Have you ever walked into my office in December? asks Prem Jumani, HR head of an MNC. You would wonder where half the office has disappeared. The silence is at times deafening, he laments. This is true of almost all MNCs in India. Almost 35% of the staff goes on leave, primarily with intent to exhaust unspent leave, which cannot be carried forward to the next year. And this is not without ramifications. Almost everyone who goes on leave in December returns in the new year. The first few days go in getting into the groove. And even before you realise it, January is gone. 10% of the New Year is already past us, without us even beginning to work towards delivering on our goals, says Neeraj Mathur, a business leader with a foreign bank. True winners do things quite differently. In the last month of the year, they tighten their nuts and bolts, fine tune their processes, strategise for the new
year, make hiring decisions so that all critical positions are fully staffed, build momentum and energy in their sales teams and when the clock turns over on December 31 and the new year quietly slips in, they hit the road running real hard. This gives them an advantage of not only stealing a march over competition but also within the organisation, and they have a good story to tell at the end of January The positive energy that . this could drive in the team can become a tool to be leveraged to your advantage in the balance 11 months of the year. Contrast this with a situation where you let December pass off as a semivacation and start preparing in January you are sure to miss your January targets.

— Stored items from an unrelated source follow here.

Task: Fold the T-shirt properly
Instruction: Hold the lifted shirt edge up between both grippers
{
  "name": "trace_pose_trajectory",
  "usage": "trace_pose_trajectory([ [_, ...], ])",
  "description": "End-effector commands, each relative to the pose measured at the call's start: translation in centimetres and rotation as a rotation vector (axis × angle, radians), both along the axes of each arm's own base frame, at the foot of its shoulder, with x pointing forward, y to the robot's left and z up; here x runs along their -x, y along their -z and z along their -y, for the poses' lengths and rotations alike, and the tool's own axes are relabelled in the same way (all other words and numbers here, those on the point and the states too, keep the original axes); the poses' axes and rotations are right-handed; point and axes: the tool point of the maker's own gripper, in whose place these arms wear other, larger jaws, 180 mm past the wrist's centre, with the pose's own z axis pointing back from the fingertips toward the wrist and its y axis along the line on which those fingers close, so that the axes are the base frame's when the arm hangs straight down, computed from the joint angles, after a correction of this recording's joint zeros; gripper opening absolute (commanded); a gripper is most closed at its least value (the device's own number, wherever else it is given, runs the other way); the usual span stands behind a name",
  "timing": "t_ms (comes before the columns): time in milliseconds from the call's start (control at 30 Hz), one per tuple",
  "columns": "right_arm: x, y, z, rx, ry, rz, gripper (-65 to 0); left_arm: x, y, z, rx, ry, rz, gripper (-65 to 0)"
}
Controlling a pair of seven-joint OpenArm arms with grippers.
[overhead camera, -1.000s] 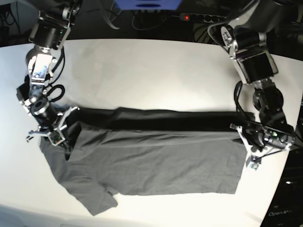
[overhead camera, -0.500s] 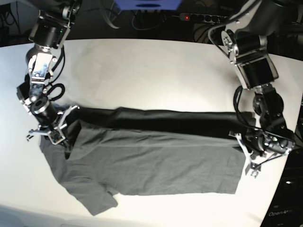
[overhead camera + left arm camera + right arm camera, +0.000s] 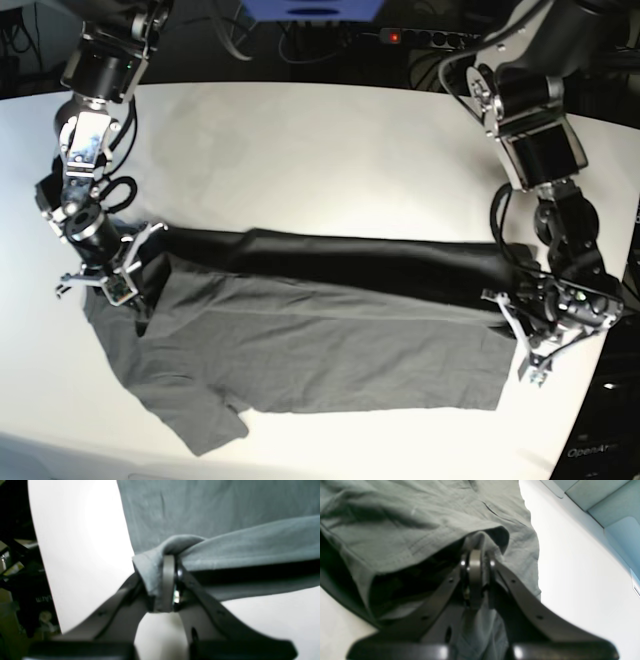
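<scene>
T-shirt lies spread across the white desk, long axis running side to side in the base view, wrinkled grey fabric. Its far edge is raised off the desk as a long fold, with a dark shadowed band beneath it running between the two arms. One sleeve sticks out at the near corner on the base view's left.

Left gripper: jaws clenched on a bunched corner of the T-shirt; cloth wraps over the fingertips, hem pulled taut away from them. In the base view it sits at the shirt's right end, near the desk edge.

Right gripper: jaws likewise clamped on fabric, a fold of the T-shirt pinched between them, loose cloth hanging on either side. In the base view it sits at the shirt's left end.

Beyond the desk's far edge: cables and a power strip showing a red light
</scene>
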Motion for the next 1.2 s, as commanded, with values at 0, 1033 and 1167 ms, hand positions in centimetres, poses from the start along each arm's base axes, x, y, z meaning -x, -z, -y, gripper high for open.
trace_pose_trajectory([
  [0, -0.9, -2.0, 0.4, 0.000, 0.000, 0.068, -64.3, -1.3, -2.0, -0.2, -0.004, 0.001, 0.069, -61.3],
  [1033, -0.7, -1.0, 0.4, -0.012, 0.002, 0.042, -64.3, -2.4, 0.8, 0.2, 0.084, 0.026, 0.081, -61.3],
  [1167, -0.7, -1.0, 0.4, -0.012, 0.002, 0.042, -64.3, -2.3, 0.9, 0.2, 0.086, 0.027, 0.085, -61.1],
])
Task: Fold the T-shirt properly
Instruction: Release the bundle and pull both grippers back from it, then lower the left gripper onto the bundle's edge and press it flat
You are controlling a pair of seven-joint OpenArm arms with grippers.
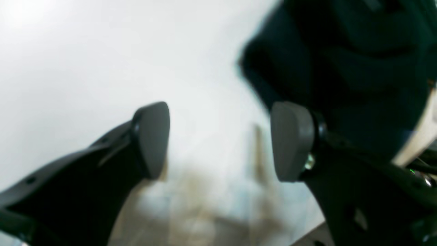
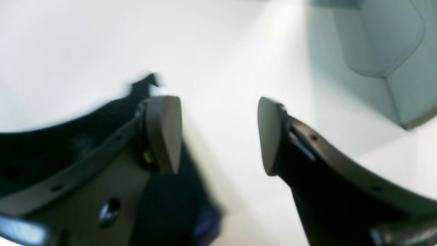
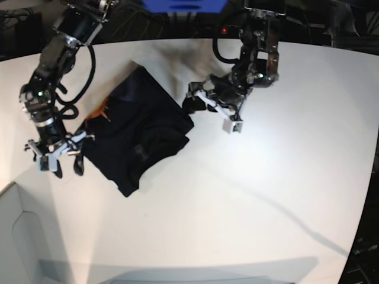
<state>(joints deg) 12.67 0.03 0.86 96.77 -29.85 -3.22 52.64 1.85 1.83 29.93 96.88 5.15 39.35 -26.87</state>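
Observation:
The black T-shirt (image 3: pixel 139 136) lies as a crumpled, partly folded bundle on the white table (image 3: pixel 284 177), with an orange mark (image 3: pixel 102 110) at its left side. My left gripper (image 3: pixel 198 100) hovers at the shirt's right edge. In the left wrist view that gripper (image 1: pixel 220 140) stands open with nothing between its pads, and the shirt (image 1: pixel 341 68) lies to its upper right. My right gripper (image 3: pixel 59 167) is at the shirt's lower left corner. Seen from its own wrist, the right gripper (image 2: pixel 218 135) is open and empty, and the shirt (image 2: pixel 41 147) shows behind its left finger.
A grey bin (image 3: pixel 18 236) stands at the table's front left corner, and it shows as a grey bin (image 2: pixel 385 51) at the upper right of the right wrist view. Cables and dark equipment (image 3: pixel 177 18) line the back edge.

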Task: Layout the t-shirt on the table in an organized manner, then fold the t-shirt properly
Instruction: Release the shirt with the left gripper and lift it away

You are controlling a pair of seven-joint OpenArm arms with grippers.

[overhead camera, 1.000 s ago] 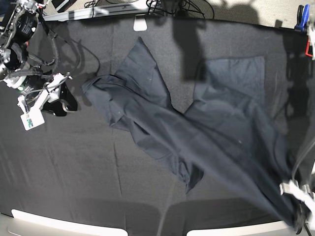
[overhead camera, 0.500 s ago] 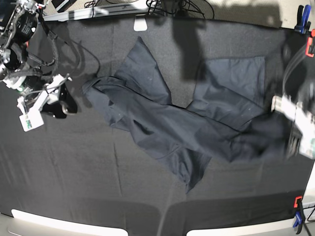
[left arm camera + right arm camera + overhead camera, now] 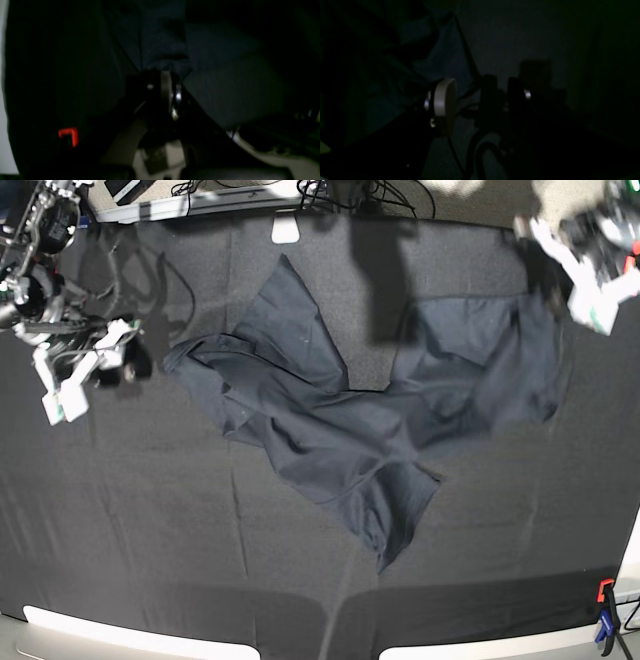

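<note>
Left fingers (image 3: 549,274) moved farther away; t-shirt (image 3: 340,420) long axis crosswise.

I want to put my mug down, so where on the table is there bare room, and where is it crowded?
Bare cloth lies between the t-shirt and the near table edge, widest at the view's lower left. Another patch borders the clamp at lower right. It's crowded top right, where the left hand grips the shirt.

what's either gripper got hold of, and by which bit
The left gripper is shut on the t-shirt, by a bunched bit at its edge; which edge can't be told. The right gripper holds nothing, jaws apart.
</note>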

You will also be playing a catch up game throughout the year. And explaining the shortfall to plan, month after month can be frustrating and draining. If you want your team to be efficient
and effective and harness any aspirations of building a positive halo around your performance, what better time than the new year. Start working on it now. Make sure your teams are not on long leave at this time of the year. Remember the team wants to succeed as much as you do. And most importantly, if you are planning a vacation this December, cancel it and set and example for your team. While I admit that planning for parties is important , you need to sit down with your team and talk about how it is performing, what your plans are for the next year and what you need to be doing now to prepare for success. Else, same time next year, you will be sitting with your team and ruing missed opportunities. You would rather do the former than the latter.